**What you are asked to do:**
Every line from the one containing "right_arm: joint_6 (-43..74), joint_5" to the one containing "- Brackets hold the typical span" in the records below, both included, must be set down exactly, and no other line.

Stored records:

-*-*-

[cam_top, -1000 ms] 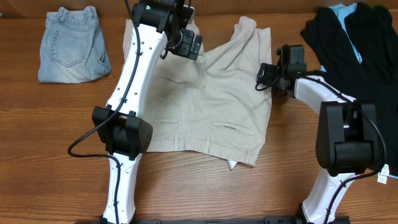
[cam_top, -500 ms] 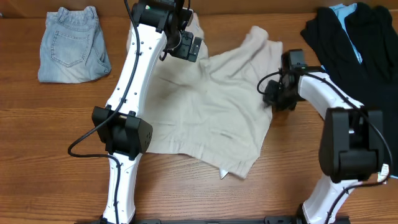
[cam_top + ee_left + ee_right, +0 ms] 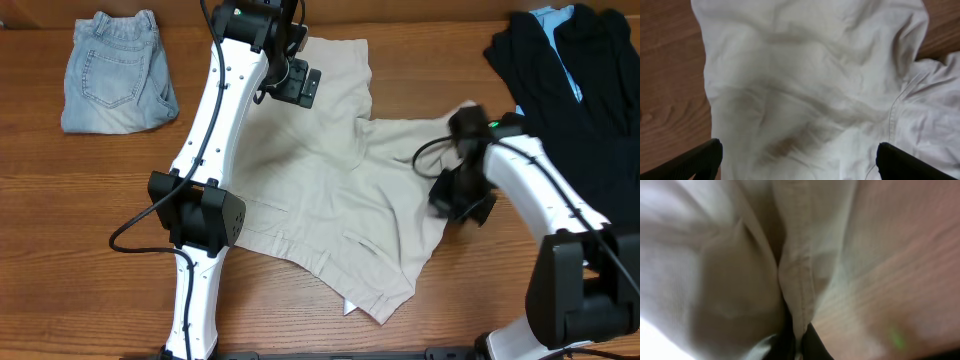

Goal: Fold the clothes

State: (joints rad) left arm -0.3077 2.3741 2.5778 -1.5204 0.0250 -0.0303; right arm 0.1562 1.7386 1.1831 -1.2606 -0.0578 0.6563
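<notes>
The clothes (image 3: pixel 330 190), a pale beige pair of shorts, lie rumpled across the middle of the table, with a small white tag (image 3: pixel 348 305) at the front edge. My left gripper (image 3: pixel 298 84) hovers open over the far leg; in the left wrist view its gripper (image 3: pixel 800 157) straddles bare cloth (image 3: pixel 805 75) with nothing held. My right gripper (image 3: pixel 457 197) is shut on the hem of the right leg. In the right wrist view that gripper (image 3: pixel 799 342) pinches a seamed fold of the clothes (image 3: pixel 800 275) between its dark fingers.
Light-blue denim shorts (image 3: pixel 115 70) lie folded at the far left. Black garments with light-blue trim (image 3: pixel 575 70) are piled at the far right, close behind my right arm. Wooden table (image 3: pixel 90 250) shows in front of and beside the cloth.
My right gripper shut on the right leg's hem and dragged it forward and inward, twisting the shorts. The far leg now lies flatter. My left arm barely moved.
</notes>
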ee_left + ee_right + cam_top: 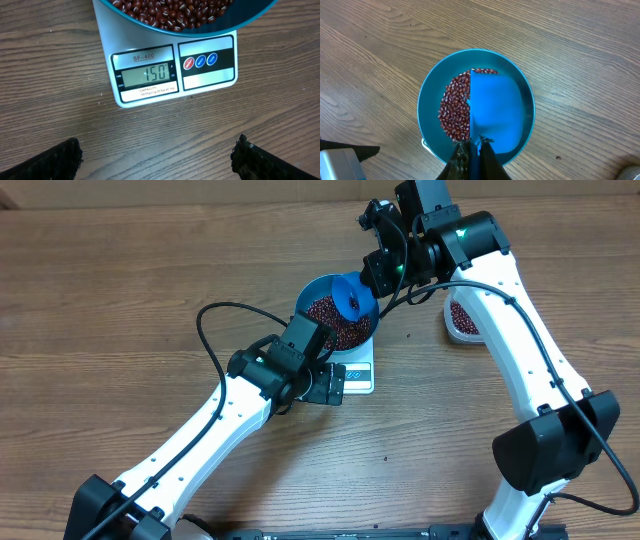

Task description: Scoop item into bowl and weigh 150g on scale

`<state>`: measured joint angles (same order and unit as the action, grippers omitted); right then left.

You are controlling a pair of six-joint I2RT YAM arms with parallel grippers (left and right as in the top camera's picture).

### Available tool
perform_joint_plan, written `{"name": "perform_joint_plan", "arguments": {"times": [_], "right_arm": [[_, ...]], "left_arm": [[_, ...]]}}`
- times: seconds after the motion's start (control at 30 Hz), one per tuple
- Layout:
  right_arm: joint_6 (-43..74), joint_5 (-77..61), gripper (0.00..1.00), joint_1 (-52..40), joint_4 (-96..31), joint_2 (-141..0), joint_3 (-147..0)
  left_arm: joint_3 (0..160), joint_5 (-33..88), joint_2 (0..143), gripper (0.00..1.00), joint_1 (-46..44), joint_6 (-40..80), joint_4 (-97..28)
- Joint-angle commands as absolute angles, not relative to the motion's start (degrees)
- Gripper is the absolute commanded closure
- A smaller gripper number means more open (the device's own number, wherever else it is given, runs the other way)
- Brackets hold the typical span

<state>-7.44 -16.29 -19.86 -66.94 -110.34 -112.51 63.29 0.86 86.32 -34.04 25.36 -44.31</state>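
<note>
1. The bowl [427, 95] of beans [452, 110] sat on the scale [150, 75]; its display read 150;
2. The right claw [472, 150] gripped the scoop [495, 110] directly above the bowl, handle running back to the claw;
3. The left claw [157, 157] gaped empty just before the scale.

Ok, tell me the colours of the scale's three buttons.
On the scale, one red, two blue buttons; clearest in the left wrist view.

Beans [452, 107]: dark red-brown, pale flecks
Bowl [426, 102]: bright blue
Scoop [495, 112]: same blue
Scale [148, 75]: white; red and blue buttons [200, 61]
Bench [580, 60]: brown wood grain
</note>
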Motion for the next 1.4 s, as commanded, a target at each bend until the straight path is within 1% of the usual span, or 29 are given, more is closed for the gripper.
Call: {"name": "perform_joint_plan", "arguments": {"times": [0.0,0.57,0.73,0.87,1.1,1.37], "right_arm": [[-7.07,-16.84,0.96,-19.49,-66.76,-110.61,-114.43],[-12.29,-16.27,0.96,-19.49,-65.89,-102.72,-114.52],[-12.27,-12.51,0.96,-19.49,-65.69,-102.19,-114.52],[-12.01,-6.52,0.96,-19.35,-66.35,-102.15,-114.52],[-10.28,-15.38,0.96,-18.5,-66.96,-102.15,-114.52],[-9.78,-15.55,0.96,-17.91,-67.61,-102.15,-114.52]], "left_arm": [[63.02,1.08,86.89,0.01,-34.11,25.93,-44.29],[63.02,1.08,86.89,0.0,-34.11,25.93,-44.29],[63.02,1.08,86.89,0.0,-34.11,25.93,-44.29],[63.02,1.08,86.89,0.0,-34.11,25.93,-44.29],[63.02,1.08,86.89,0.0,-34.11,25.93,-44.29],[63.02,1.08,86.89,0.01,-34.11,25.93,-44.29]]}}
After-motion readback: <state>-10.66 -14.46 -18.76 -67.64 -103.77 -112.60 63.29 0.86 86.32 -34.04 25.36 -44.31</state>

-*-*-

**Exercise answer:**
  right_arm: joint_6 (-43..74), joint_5 (-77..61), gripper (0.00..1.00), joint_1 (-52..40), joint_4 (-96..31), joint_2 (-141..0), joint_3 (-147..0)
  left_arm: joint_3 (0..160), joint_5 (-33..88), joint_2 (0..143), gripper (0.00..1.00), joint_1 (-46..44), joint_6 (-40..80), joint_4 (-97..28)
- Joint-angle commands as absolute angles, not relative to the motion's start (degrees)
- Gripper is the absolute commanded closure
- A smaller gripper number means more open (the device's own number, wherever else it is given, runs the other way)
- Brackets hold the typical span

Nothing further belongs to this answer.